## Required work
Lines with the word "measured" are the answer; copy each of them from the data below.

Collection entries:
########

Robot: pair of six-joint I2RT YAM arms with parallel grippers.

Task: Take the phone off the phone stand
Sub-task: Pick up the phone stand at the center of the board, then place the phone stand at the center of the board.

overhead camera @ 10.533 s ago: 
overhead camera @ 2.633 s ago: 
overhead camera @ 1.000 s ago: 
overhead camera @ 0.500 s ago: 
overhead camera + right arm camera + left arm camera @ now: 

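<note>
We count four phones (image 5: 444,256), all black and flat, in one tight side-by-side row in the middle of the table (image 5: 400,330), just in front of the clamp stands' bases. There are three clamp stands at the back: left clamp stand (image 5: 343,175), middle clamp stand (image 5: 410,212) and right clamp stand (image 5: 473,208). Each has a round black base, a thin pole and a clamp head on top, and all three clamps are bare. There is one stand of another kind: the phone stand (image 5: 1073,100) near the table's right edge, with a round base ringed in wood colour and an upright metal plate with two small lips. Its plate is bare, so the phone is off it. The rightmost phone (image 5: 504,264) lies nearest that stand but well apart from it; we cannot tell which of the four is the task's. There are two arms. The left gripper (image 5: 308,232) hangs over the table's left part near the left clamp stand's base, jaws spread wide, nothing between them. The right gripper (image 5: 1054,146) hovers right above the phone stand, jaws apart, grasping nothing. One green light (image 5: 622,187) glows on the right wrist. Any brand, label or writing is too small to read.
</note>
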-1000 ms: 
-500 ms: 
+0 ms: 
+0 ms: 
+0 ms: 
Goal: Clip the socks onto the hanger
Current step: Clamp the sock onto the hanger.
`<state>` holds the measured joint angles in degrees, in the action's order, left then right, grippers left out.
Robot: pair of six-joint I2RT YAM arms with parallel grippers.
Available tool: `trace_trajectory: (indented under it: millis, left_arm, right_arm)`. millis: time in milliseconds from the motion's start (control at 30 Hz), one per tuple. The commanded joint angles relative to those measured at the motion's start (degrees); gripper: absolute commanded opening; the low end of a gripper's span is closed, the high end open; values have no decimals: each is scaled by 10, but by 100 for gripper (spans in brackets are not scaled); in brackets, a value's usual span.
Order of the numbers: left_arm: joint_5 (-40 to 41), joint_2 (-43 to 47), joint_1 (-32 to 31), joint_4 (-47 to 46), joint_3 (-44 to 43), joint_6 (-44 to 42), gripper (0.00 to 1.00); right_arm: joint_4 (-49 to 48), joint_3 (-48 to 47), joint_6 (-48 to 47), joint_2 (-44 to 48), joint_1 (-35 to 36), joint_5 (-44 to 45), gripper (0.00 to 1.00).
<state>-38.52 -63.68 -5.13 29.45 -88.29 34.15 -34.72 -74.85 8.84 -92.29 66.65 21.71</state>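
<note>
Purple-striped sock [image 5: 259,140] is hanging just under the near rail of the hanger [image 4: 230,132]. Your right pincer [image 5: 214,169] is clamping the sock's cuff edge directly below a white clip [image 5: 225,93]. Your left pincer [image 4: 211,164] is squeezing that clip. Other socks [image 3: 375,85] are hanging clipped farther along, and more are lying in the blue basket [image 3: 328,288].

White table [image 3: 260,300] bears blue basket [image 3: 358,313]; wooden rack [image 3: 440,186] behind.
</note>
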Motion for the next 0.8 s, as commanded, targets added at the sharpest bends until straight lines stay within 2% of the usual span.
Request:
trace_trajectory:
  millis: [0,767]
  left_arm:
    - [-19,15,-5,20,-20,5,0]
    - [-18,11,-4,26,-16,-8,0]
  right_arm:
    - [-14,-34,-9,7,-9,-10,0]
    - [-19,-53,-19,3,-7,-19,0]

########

## Problem solution
`<state>` holds the measured joint angles in degrees, in the action's order, left then right, grippers left out.
Available tool: `trace_trajectory: (indented under it: millis, left_arm, right_arm)`. millis: time in milliseconds from the motion's start (control at 30 Hz), one per tuple. The commanded joint angles relative to those measured at the motion's start (degrees); gripper: absolute commanded opening; the low end of a gripper's span is closed, the high end open; values have no decimals: each is scaled by 10, but by 100 for gripper (spans in brackets are not scaled); in brackets, a value's usual span.

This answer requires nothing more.